Cheaper, faster, and culturally aware, Avataar’s video AI is built for India’s scale
Original reporting by TechCrunch

India has lagged behind global leaders like the U.S. and China in AI model development, prompting its government to launch the ambitious India AI Mission. This $1.2 billion initiative aims to supercharge domestic innovation, providing crucial compute resources to selected startups in exchange for public model releases. Among the first beneficiaries, Avataar AI, a Peak XV-backed startup specializing in e-commerce video tools, has unveiled Varya, a new video generation model poised to address a critical local need: affordable, culturally aware AI.
Varya's Breakthrough
Varya stands out not just for its capabilities but its remarkable cost-effectiveness. Built using distillation on Alibaba's open-source Wan 2.2 model, Avataar AI has created a streamlined version that generates video ten times faster and at a fraction of the cost. A 5-second 720p clip, for instance, takes just 45 seconds, a dramatic improvement over its base model. This efficiency translates into a groundbreaking price point: at roughly $0.005 per second, Varya is approximately 20 times cheaper than leading international models, making AI video generation accessible to a vast, video-first Indian market. Crucially, Varya is trained to recognize Indian cultural nuances, from festivals to food, addressing a common blind spot in global AI models. Its launch as an open-weight model further underscores the nation's strategic pivot towards practical applications and a robust developer ecosystem, rather than competing solely on foundational models.

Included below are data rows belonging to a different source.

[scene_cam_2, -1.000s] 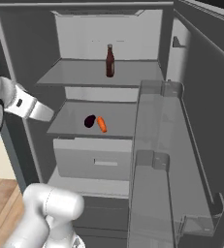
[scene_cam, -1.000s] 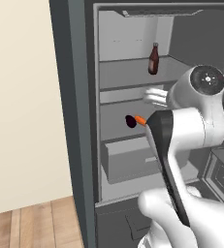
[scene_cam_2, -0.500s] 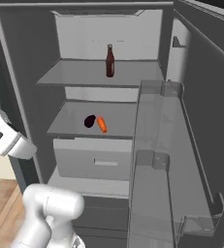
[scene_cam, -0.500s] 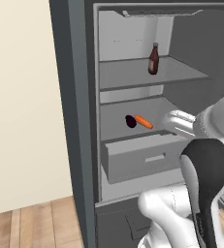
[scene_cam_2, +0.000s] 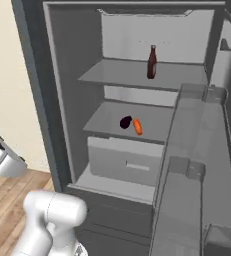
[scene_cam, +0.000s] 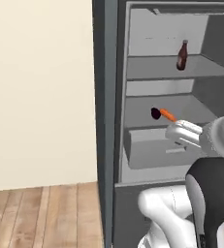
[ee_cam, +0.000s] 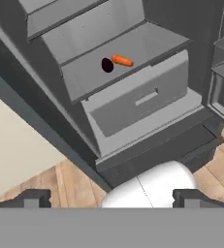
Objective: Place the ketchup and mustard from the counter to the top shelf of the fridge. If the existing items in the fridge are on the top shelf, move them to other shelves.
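Observation:
The fridge [scene_cam_2: 62, 100] stands open. On its top shelf [scene_cam_2: 117, 72] the dark brown-red ketchup [scene_cam_2: 151, 62] stands upright, also seen as the ketchup [scene_cam: 182, 54]. One shelf lower lie the existing items, a maroon lump [scene_cam_2: 125, 122] and an orange carrot piece [scene_cam_2: 137, 126], side by side; both the lump [ee_cam: 106, 65] and the carrot piece [ee_cam: 122, 61] appear in the hand view too. My gripper [ee_cam: 112, 198] is open and holds nothing, low in front of the fridge drawer [ee_cam: 142, 97]. The mustard and the counter are out of view.
The open fridge door with clear bins [scene_cam_2: 197, 165] stands at the right. A cream wall [scene_cam: 36, 97] and wooden floor [scene_cam: 45, 213] lie left of the fridge. My white arm [scene_cam: 215, 193] fills the lower right of the left base view.
Both base views have shifted, so the base has moved. My hand has dropped from the second shelf's height to the drawer's height. The gripper stayed open; bottle and shelf items did not move.

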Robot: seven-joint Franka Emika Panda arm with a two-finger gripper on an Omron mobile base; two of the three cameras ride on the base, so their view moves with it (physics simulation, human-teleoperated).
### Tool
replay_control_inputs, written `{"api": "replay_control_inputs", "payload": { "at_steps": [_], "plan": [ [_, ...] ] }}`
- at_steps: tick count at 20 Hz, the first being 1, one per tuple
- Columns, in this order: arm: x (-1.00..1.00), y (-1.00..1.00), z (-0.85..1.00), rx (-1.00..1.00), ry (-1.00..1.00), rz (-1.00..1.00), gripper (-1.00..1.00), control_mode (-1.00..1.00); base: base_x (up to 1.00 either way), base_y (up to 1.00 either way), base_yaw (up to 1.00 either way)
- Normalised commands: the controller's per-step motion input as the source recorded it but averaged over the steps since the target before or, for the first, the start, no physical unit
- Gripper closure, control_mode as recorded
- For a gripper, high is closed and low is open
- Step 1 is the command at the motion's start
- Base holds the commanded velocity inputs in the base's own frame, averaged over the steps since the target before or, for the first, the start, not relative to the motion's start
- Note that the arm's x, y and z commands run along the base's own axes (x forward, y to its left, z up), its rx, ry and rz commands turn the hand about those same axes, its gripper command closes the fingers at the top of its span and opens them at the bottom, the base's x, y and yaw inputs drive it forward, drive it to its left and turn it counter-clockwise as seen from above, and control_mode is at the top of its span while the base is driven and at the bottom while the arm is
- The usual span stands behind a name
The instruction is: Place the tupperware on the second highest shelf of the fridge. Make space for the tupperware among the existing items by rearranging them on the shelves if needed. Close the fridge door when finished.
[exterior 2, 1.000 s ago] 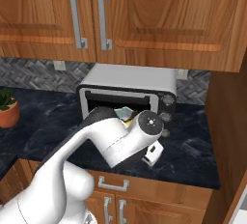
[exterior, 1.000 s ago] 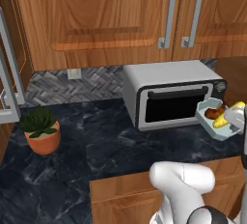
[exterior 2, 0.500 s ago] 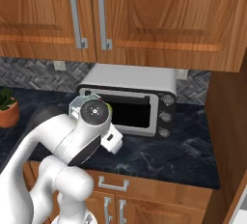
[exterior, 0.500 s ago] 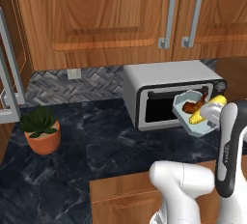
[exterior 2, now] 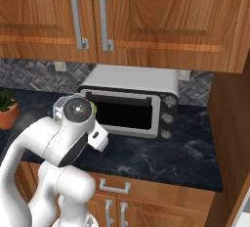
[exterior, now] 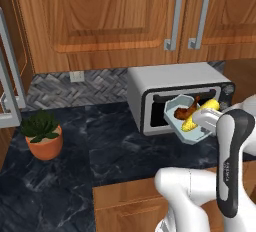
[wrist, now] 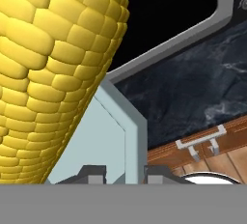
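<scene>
The claw [wrist: 121, 172] is closed on the rim of the tupperware [exterior: 186, 118], a pale blue-grey container held tilted in the air in front of the toaster oven [exterior: 175, 96]. Inside it, just beyond the claw's tips, lie a yellow corn cob [wrist: 53, 78] and a brown chicken drumstick [exterior: 187, 110]. Below the claw spreads the dark marble table [exterior: 115, 148]. Well off to the claw's left on the table stands a potted plant [exterior: 42, 135].

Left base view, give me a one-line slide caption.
Arm carries the food-filled tupperware past the toaster oven above the dark marble counter, potted plant at left.
</scene>
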Motion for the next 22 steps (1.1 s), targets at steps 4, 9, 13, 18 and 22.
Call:
{"api": "replay_control_inputs", "payload": {
  "at_steps": [4, 9, 13, 18, 22],
  "plan": [
    [0.03, 0.06, 0.0, 0.0, 0.01, 0.0, 1.0, -1.0, 0.0, 0.0, 0.0],
    [-0.01, 0.0, 0.0, 0.0, 0.0, 0.0, 1.0, 1.0, -0.22, 0.0, 0.0],
    [0.0, 0.0, 0.0, 0.0, 0.0, 0.0, 1.0, 1.0, -0.62, -0.12, 0.0],
    [0.0, 0.0, 0.0, 0.0, 0.0, 0.0, 1.0, 1.0, -0.49, -0.5, -0.12],
    [0.0, 0.0, 0.0, 0.0, 0.0, 0.0, 1.0, 1.0, -0.44, -0.69, -0.4]
  ]
}}
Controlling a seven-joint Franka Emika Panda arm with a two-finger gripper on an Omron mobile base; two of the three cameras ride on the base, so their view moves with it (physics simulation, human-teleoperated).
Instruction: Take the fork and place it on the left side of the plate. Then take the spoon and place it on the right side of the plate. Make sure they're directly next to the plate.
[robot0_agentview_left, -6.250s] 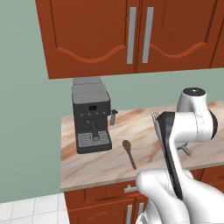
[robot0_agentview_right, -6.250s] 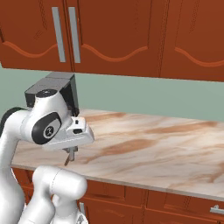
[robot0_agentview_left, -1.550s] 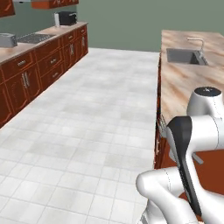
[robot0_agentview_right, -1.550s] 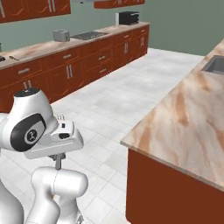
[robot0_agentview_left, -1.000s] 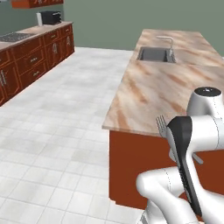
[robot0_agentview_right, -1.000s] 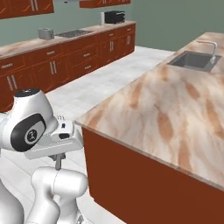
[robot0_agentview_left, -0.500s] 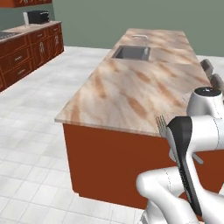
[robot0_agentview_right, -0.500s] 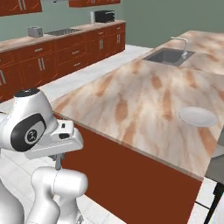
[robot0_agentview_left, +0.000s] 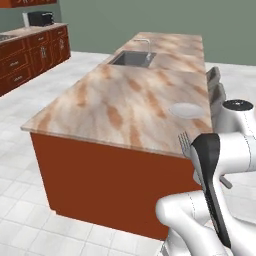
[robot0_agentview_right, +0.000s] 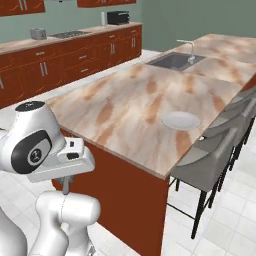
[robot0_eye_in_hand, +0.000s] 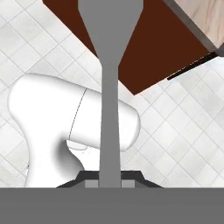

Varya's debut represents a critical milestone for India's burgeoning AI sector and a powerful validation of the India AI Mission's pragmatic strategy. By leveraging distillation to create a hyper-efficient, culturally astute video model, Avataar AI demonstrates how targeted application development, rather than a sole focus on foundational models, can yield transformative results, especially in markets constrained by compute resources. The model's unprecedented affordability and its recognition of local nuances directly address the key barriers to AI adoption in a video-first nation like India, promising to democratize advanced video generation for a vast population. This includes enabling small businesses to create compelling marketing, empowering educators with dynamic content, and fostering a boom in localized creative expression. Its open-weight release further solidifies this democratizing potential, empowering a new generation of developers to build upon its foundation.